This shrimp rice bowl is easy to prepare ahead of time and has so much great flavor! Serve on square, Asian-inspired dinnerware with chopsticks for a gorgeous presentation.
Ingredients
- 0.33 cups soy sauce
- 0.25 cups hoisin sauce
- 2 tablespoons honey
- 2 tablespoons orange marmalade
- 1 tablespoon chili paste
- 0.5 pounds cooked shrimp
- 3 cups water
- 2 cups uncooked jasmine rice
- 2 tablespoons olive oil
- 2 cups sugar snap peas
- 1 orange bell pepper , cut into 1/2-inch dice
- 1 red bell pepper , cut into 1/2-inch dice
- 1 sweet onion , cut into 1/2-inch dice
- 4 cloves garlic , minced
- 2 teaspoons minced fresh ginger root
- 0.25 teaspoons sesame oil
- 1.5 teaspoons sesame seeds
Instructions
-
1
Whisk soy sauce, hoisin sauce, honey, orange marmalade, and chili paste together in a small bowl. Stir in shrimp, then cover and refrigerate for 1 hour.
-
2
Bring water and rice to a boil in a saucepan over high heat.
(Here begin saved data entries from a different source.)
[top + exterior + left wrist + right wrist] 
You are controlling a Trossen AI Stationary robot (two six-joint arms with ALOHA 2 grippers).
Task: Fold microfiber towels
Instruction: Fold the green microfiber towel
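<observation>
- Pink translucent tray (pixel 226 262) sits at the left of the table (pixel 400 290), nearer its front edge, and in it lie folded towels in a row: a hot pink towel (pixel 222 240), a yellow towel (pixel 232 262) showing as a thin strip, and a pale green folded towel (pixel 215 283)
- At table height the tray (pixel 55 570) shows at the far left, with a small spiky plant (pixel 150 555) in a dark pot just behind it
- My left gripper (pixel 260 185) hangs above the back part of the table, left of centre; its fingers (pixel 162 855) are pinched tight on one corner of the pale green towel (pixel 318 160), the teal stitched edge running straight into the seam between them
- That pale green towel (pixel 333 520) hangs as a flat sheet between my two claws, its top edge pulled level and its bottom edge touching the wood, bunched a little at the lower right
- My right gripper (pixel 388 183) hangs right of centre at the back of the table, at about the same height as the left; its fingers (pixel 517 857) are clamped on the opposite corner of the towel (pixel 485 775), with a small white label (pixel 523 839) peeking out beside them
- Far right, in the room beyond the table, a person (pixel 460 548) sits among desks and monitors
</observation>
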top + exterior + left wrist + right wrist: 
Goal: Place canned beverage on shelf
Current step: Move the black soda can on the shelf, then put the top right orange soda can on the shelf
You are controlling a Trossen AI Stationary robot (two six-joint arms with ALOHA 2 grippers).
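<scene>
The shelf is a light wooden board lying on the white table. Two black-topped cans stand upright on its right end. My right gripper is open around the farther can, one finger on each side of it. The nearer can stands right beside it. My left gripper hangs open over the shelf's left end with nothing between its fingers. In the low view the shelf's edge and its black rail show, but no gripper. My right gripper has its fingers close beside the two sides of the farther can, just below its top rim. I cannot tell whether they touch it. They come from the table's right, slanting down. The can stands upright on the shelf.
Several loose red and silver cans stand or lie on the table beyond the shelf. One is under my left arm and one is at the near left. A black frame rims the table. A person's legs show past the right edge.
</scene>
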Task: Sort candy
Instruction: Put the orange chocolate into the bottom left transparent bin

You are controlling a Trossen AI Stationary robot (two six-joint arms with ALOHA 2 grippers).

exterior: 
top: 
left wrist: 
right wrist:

Reduce the heat to medium-low, cover, and simmer until rice is tender and all liquid has been absorbed, 20 to 25 minutes.
-
3
When the rice is almost finished, heat oil in a large skillet or wok. Add snap peas, bell peppers, and onion and sauté until just beginning to soften, 2 to 3 minutes. Add marinated shrimp, garlic, ginger, and sesame oil; continue to cook until shrimp is heated through, 2 to 3 more minutes.
-
4
Serve shrimp and vegetables over hot rice, sprinkled with sesame seeds.